Shams Aalam

Personal information
- Full name: Mohammad Shams Aalam Shaikh
- Born: 17 July 1986 (age 39) Rathaus, Madhubani district, Bihar, India
- Website: www.shamsaalam.com

Sport
- Country: India
- Sport: Para Swimming

Medal record
| Representing India |

= Shams Aalam =

Indian para swimmer (born 1986)

Mohammad Shams Aalam Shaikh (born 17 July 1986) is an Indian Para swimmer. He is currently ranked number 1 by the World Para Swimming (WPS) in men's 100 m butterfly (S5 category) and men's 50 m breaststroke (SB4 category) as on 2 February 2024. On 10 November 2024, he set a world record for longest open water swimming.
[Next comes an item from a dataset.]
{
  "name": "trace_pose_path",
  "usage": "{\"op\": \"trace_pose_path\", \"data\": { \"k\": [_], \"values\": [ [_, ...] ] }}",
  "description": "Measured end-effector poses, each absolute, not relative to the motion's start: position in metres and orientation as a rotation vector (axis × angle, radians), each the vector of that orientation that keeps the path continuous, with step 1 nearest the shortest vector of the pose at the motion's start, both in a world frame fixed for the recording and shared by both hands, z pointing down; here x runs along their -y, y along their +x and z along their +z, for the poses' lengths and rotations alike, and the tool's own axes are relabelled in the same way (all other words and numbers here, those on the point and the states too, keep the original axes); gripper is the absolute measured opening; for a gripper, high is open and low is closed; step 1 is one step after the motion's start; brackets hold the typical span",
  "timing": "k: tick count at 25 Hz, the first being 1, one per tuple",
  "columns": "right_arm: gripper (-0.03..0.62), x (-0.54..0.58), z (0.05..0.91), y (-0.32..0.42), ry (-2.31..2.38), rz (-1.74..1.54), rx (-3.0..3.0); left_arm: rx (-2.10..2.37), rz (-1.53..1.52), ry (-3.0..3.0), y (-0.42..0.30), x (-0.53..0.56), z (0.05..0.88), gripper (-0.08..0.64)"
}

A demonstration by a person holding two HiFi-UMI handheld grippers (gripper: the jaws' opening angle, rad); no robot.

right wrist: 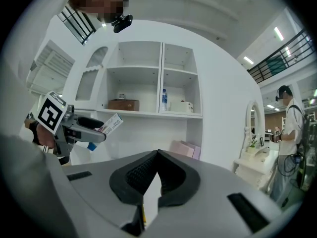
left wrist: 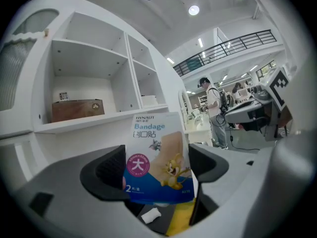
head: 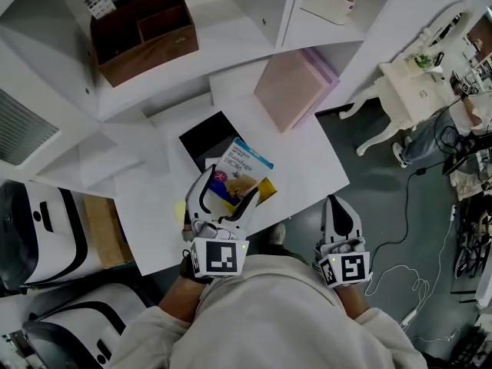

==Early life and education==
Aalam was born in Rathaus Village, Madhubani District, Bihar, and later moved to Mumbai with his family. At the age of 24, he developed a benign tumour in his lower back which immobilized his lower half due to unsuccessful surgeries. He lives in Dharavi, Mumbai and holds a bachelor's degree in mechanical engineering from Rizvi College of Engineering and MBA from Sathyabama University, Chennai He comes from a family of wrestlers.

== Swim career ==
Aalam won four gold medals at the Indian Open Para Swimming Championship in 2018, and a bronze medal at the 2016 Can-Am Para Swimming Championships held in Gatineau, Quebec. He also represented India at the World Para Swimming Championship Maderia Portugal 2022 and 2018 Asian Para Games in Jakarta, Indonesia. He is also received Best Sportsperson with Disability Award by the president of India on 3 December 2021

==Athletic career==
Aalam was interested in karate and participated in state and national karate events before 2010. After his surgery, he started to train as a swimmer. He won a total of 15 medals at the 12th to 17th Indian National Para Swimming Championship, and was selected for the Indian contingent for the 2018 Asian Para Games to participate at the S5 category for 50M and 100M Butterfly and Freestyle and various other categories. Aalam won Bronze at the 2016 Can-Am Para Swimming Championships held in Gatineau, Quebec in the men's 100m Breaststroke SB4 category.

In the 20th National Para-Swimming Championship, Shams won gold medals in 50m butterfly and 150m medley categories along with one silver in 100m freestyle.

In January 2025, Aalam won a gold in the 200m breaststroke with a new Indian record, three silver in 100m breaststroke, 200m individual medley and 200m freestyle, and two bronze in 50m breaststroke and 100m freestyle, at the Reykjavik International Games in Iceland.

==Awards==
Aalam Shaikh was awarded best emerging leader in disability sports and sports diplomacy by the U.S. Department of state global sports mentoring program 2018. His interview with Kiran Rai for the 300 most influential people in Asia 2020 was published by The New York Press News Agency. He was awarded the role model state award for the empowerment of Persons with Disabilities by the Social Welfare Department, Government of Bihar on the occasion of International Day of Persons with Disabilities 2020. He also got the best international athlete of the year 2020 by Bihar Para Sports Association. On 22 February 2025, he received the Mastery Award at the 23rd CavinKare Ability Awards 2025 organised along with the Ability Foundation in Chennai.

== Records ==
On 8 April 2017, he swam 9 km in 4 hours at Candolim Beach, Goa. It was the world record for longest open sea swimming by a paraplegic person.

He also set a world record for the longest open water swimming at the National Takshila open Water swimming competition in Patna, Bihar, where he swam 13 km in the Ganga river. The record was ratified by the World Records Union.

In January 2025, Aalam won gold in the 200m breaststroke, with a new Indian and Asian record at the Reykjavik International Games in Iceland.